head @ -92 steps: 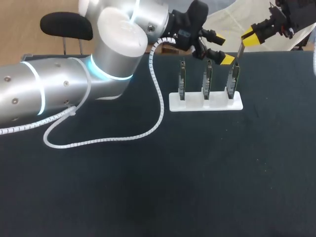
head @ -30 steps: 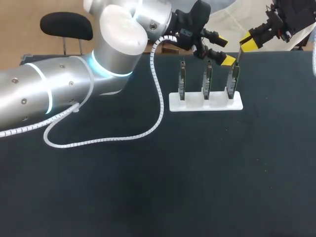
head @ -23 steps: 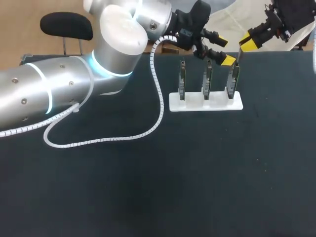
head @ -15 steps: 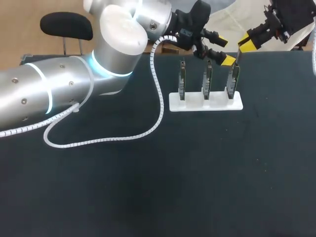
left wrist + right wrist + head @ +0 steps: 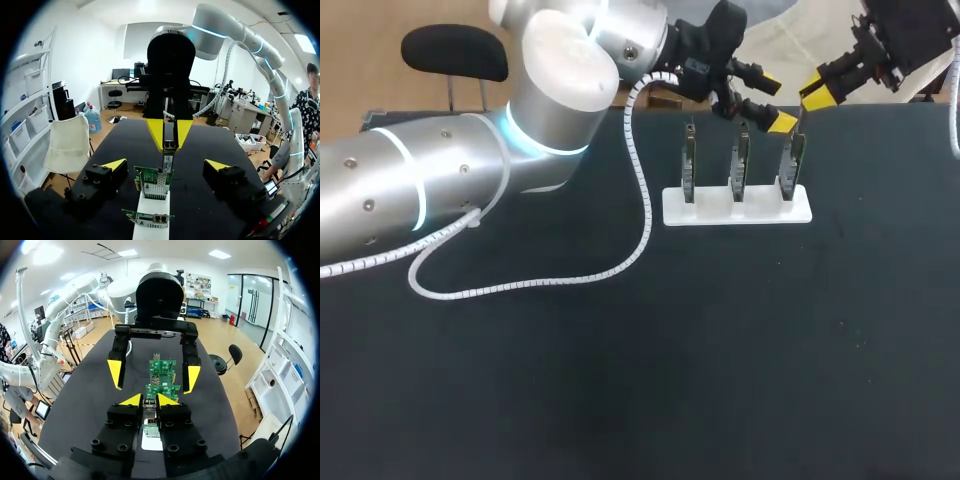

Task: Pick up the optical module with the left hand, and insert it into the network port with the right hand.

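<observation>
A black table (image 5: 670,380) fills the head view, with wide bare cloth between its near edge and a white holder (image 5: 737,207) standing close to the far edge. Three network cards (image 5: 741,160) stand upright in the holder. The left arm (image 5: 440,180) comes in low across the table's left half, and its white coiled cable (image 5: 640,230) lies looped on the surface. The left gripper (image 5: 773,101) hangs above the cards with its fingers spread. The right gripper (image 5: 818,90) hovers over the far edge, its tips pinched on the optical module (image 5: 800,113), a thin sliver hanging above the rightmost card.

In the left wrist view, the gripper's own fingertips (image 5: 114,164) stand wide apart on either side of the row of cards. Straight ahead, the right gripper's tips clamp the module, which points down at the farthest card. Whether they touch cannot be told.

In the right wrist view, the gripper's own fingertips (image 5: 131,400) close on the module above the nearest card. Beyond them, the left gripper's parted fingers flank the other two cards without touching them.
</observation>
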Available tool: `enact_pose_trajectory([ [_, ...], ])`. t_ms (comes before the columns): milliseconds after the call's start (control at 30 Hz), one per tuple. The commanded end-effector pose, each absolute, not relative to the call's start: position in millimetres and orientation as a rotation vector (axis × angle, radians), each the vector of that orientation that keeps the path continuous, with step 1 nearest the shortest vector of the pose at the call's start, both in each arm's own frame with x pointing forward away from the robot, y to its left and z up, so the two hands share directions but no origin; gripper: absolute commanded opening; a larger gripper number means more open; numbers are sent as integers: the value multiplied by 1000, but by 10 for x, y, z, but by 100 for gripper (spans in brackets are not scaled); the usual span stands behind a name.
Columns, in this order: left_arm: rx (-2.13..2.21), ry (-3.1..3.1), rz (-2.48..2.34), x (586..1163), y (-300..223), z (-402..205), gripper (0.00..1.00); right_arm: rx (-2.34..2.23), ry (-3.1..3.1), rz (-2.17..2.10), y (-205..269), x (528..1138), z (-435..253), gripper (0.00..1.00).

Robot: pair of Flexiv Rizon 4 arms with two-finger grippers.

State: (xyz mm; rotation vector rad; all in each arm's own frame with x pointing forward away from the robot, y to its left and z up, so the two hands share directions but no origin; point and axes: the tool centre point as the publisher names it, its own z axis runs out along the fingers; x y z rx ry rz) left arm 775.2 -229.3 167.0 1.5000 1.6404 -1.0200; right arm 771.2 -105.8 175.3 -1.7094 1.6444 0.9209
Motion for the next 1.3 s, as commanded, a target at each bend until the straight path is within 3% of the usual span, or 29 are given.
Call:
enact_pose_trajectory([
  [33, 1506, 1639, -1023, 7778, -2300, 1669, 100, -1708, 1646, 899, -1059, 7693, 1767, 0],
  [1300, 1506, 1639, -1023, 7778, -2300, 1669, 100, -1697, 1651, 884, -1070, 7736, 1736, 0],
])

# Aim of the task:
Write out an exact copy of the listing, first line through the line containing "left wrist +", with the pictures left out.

# Task result:
head @ -92 steps: 
head @ -30 steps: 
head @ -23 steps: 
head @ -15 steps: 
left wrist + right wrist + head @ +0 steps: 

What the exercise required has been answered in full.